The right partner can review and offer design suggestions through DFM that significantly reduce your risk of issues or cost going into production. An experienced partner can provide a holistic look at your product for availability and product lifecycle, including the bill of material, manufacturability of existing design, functional tests, quality inspection points, tooling concerns, and packaging solutions.

These factors can make or break your ability to meet customer deadlines or increase cost efficiencies to make you more competitive in the market. They can also provide benefits including:

  • Cost efficiencies. Medical carts, for example, must be physically rugged, portable and reliable. They require high-performance graphics cards for image processing and analysis. By integrating DFM into the process, hospitals can reduce power needs by incorporating the latest-generation memory cards and CPUs. Missing a component like a GPU support bracket can increase labor costs and have downstream effects on patient care due to delayed use of equipment. Intentional design accounts for proper reinforcements and factors in how each component can lead to efficiencies.
  • Performance. Life-science organizations, biotech companies and medical device makers require fast processing capabilities, and that need is increasing with the adoption of artificial intelligence and machine learning technologies for data crunching and analysis. The DFM process takes into account these types of use cases to ensure the right hardware meets these high-compute requirements. In addition, there are mechanical issues such as power supply, thermal design and portability to consider. Each component contributes to the overall performance of the hardware system.
  • Quality. Training devices are often out in the field – either literally on the military battlefield or at flight instruction locations, where repeated use and exposure to the elements can degrade components. Also, the transportability of the system is crucial. The right DFM partner will not only advise on the best-quality components to meet these criteria, but also prototype the system and test it for reliability and consistency.

The right DFM partner can also help ease the pain of tracking every component in a product. At MBX Systems, for example, an industry-first cloud-based toolset called MBX Hatch™ gives customers instant visibility into details about every system component from motherboards to memory cards, including manufacturer, lifecycle, environmental controls, certifications, country of origin and much more.

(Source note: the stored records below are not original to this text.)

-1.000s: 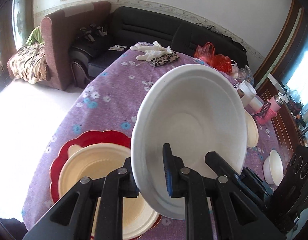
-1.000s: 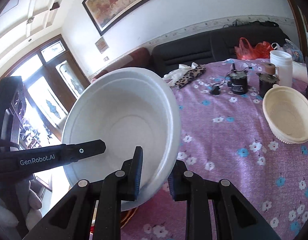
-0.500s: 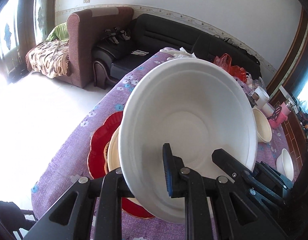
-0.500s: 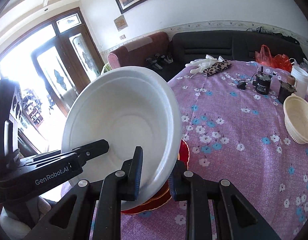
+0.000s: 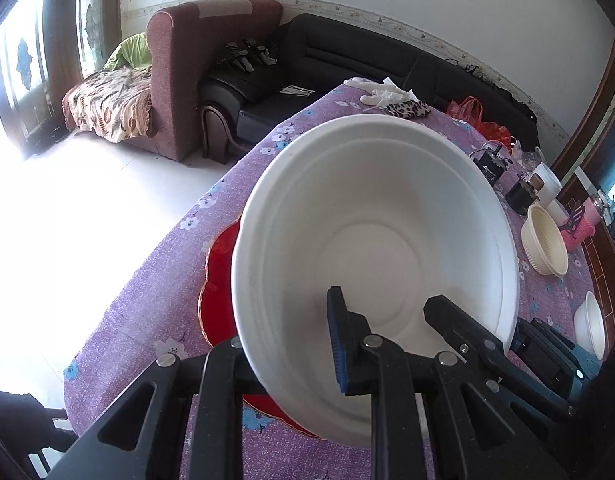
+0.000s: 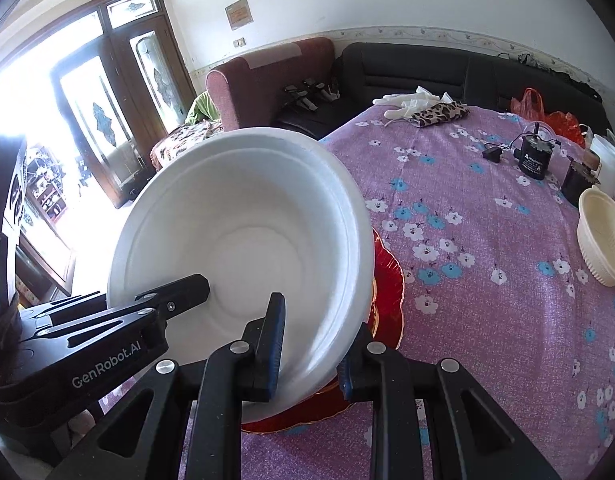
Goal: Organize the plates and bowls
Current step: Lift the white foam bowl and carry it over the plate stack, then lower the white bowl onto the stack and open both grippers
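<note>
While both grippers share one load, the scene reads as follows.
White bowl (image 5: 371,216): large, tilted, its opening facing the cameras; it hangs over the red plate (image 5: 219,280) near the table's left edge.
Left gripper (image 5: 291,344): jaws pinching the bowl's near rim, one finger inside the bowl, the other outside it.
Right gripper (image 6: 313,344): jaws pinching the bowl's rim on its other side, again one finger inside and one outside.
Red plate: lies flat on the purple flowered cloth of the table (image 6: 487,280), mostly hidden behind the bowl; whether the bowl touches it cannot be told.
Cream bowl (image 6: 603,240): stands on the table at the right, well apart.
Small white bowl (image 5: 591,330): near the table's right edge.
Far end: white gloves (image 6: 407,100) beside a leopard-print pouch (image 6: 441,114).
</note>
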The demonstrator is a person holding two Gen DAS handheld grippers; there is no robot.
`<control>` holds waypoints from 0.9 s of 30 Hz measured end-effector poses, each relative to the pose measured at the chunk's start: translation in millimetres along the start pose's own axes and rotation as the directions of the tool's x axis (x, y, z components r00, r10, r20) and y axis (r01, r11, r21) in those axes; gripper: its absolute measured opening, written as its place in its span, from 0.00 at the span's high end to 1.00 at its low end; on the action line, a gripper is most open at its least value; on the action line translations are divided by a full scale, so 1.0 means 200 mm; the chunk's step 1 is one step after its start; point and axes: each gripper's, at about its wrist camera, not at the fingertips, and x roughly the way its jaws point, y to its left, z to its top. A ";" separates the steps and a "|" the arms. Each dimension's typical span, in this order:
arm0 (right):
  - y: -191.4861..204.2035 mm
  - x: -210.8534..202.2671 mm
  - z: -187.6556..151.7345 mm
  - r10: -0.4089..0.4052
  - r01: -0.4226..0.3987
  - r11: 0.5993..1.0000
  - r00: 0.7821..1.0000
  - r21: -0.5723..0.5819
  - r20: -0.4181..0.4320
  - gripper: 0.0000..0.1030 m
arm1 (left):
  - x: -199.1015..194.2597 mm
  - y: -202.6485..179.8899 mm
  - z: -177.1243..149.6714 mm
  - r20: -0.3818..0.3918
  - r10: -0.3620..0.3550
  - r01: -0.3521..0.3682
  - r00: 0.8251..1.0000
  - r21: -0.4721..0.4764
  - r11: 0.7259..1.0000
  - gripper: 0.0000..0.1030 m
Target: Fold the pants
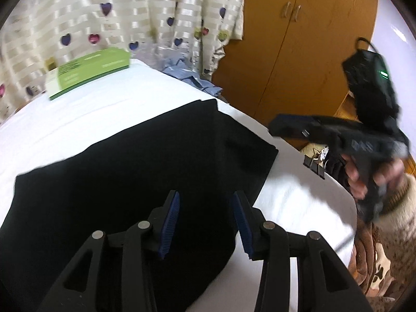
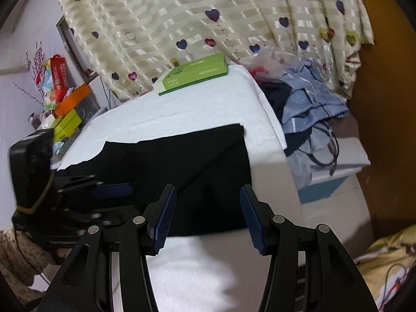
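On white table (image 2: 197, 109), folded black pants (image 2: 197, 171), both tools (image 1: 205, 223) (image 2: 208, 218) open, empty

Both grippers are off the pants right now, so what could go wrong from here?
1. The folded black pants lie near the right edge of the white cloth-covered table; a careless tug could drag them off.
2. The left gripper and right gripper, both open and empty, hover close together and could collide.
3. The green box could get knocked.

I'm working in a home bedroom: a heart-print curtain (image 2: 208, 26) hangs behind the white-covered table (image 2: 197, 109), a wooden wardrobe (image 1: 299, 41) stands beside that curtain, and rumpled clothes (image 2: 309, 98) lie below it.
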 end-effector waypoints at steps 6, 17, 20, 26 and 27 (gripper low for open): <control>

It also enables organizations to track products from the manufacturing floor to delivery. These features make it easy to plan for product refreshes related to component end-of-life as well as providing complete transparency into manufacturing and delivery status.  

Whether you’re ready to build your first product or updating an existing product line, taking advantage of design for manufacturing can make all the difference in facing both the usual competitive challenges and the unique complications of the pandemic economy. It’s not just good engineering. It’s good business.

 

Roger Lam is Director of Engineering at MBX Systems, specialists in designing and manufacturing purpose-built hardware systems for complex technologies.